Data shown:
*** Block opens ***

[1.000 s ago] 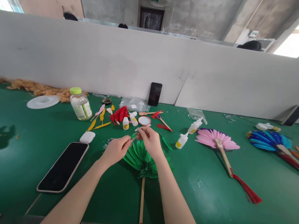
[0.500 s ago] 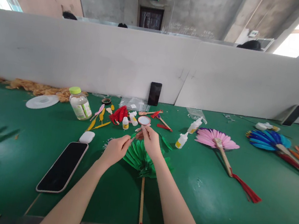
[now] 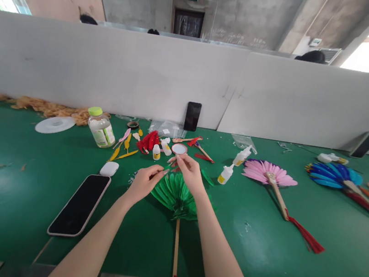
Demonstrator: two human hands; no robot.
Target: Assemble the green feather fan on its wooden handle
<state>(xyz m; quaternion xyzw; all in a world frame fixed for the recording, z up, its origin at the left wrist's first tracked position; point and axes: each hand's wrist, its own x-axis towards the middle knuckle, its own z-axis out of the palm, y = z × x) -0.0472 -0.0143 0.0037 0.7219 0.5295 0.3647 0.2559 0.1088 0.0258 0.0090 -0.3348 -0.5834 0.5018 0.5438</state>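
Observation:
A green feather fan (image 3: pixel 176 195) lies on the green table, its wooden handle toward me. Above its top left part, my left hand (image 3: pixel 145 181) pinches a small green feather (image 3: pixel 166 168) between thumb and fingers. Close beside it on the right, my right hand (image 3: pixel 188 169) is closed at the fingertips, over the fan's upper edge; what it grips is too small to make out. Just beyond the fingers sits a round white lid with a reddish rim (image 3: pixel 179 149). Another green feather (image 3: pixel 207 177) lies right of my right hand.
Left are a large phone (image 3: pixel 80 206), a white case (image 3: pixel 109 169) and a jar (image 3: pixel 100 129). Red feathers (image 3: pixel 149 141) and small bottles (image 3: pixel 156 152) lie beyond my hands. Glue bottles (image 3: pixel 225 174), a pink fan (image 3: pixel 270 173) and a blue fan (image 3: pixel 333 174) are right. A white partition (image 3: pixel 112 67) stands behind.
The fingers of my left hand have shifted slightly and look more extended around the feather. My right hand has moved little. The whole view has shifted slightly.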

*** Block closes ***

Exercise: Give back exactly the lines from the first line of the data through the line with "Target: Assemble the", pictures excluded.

Your solution:
[1.000 s ago] 
[0.500 s ago] 
[now] 
Demonstrator: two human hands; no robot.
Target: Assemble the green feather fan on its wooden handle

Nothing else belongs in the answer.